## Task objective:
Look through the data for the string "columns". Copy every line where it is found.

## Given data:

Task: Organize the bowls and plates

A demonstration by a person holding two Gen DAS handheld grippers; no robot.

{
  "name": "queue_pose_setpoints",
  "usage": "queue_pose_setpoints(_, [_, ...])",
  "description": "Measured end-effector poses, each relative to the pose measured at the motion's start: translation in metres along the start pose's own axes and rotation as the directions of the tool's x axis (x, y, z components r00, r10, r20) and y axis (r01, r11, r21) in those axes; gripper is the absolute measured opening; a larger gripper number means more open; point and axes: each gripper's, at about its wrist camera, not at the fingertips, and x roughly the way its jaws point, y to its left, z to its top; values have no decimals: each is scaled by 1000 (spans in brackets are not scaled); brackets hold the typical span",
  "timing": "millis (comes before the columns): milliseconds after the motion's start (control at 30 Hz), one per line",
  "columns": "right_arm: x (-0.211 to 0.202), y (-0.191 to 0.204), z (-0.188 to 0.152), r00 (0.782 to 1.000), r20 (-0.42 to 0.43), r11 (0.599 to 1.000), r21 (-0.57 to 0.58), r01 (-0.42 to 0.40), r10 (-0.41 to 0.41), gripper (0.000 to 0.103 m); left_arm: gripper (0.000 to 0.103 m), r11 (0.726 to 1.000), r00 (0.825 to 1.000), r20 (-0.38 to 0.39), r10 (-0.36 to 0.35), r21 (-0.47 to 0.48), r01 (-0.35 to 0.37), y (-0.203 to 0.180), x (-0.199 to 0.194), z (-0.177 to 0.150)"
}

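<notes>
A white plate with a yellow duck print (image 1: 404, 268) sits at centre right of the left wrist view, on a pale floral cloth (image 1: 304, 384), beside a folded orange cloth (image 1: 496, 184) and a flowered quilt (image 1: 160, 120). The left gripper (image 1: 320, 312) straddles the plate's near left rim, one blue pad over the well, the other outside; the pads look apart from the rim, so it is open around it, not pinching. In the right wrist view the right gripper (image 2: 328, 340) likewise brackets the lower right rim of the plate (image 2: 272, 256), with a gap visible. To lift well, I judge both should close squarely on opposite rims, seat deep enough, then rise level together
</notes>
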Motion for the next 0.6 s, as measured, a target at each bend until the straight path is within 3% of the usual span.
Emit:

## Expected answer:
  "timing": "millis (comes before the columns): milliseconds after the motion's start (control at 30 Hz), one per line",
  "columns": "right_arm: x (-0.211 to 0.202), y (-0.191 to 0.204), z (-0.188 to 0.152), r00 (0.782 to 1.000), r20 (-0.42 to 0.43), r11 (0.599 to 1.000), r21 (-0.57 to 0.58), r01 (-0.42 to 0.40), r10 (-0.41 to 0.41), gripper (0.000 to 0.103 m); left_arm: gripper (0.000 to 0.103 m), r11 (0.726 to 1.000), r00 (0.825 to 1.000), r20 (-0.38 to 0.39), r10 (-0.36 to 0.35), r21 (-0.47 to 0.48), r01 (-0.35 to 0.37), y (-0.203 to 0.180), x (-0.199 to 0.194), z (-0.177 to 0.150)"

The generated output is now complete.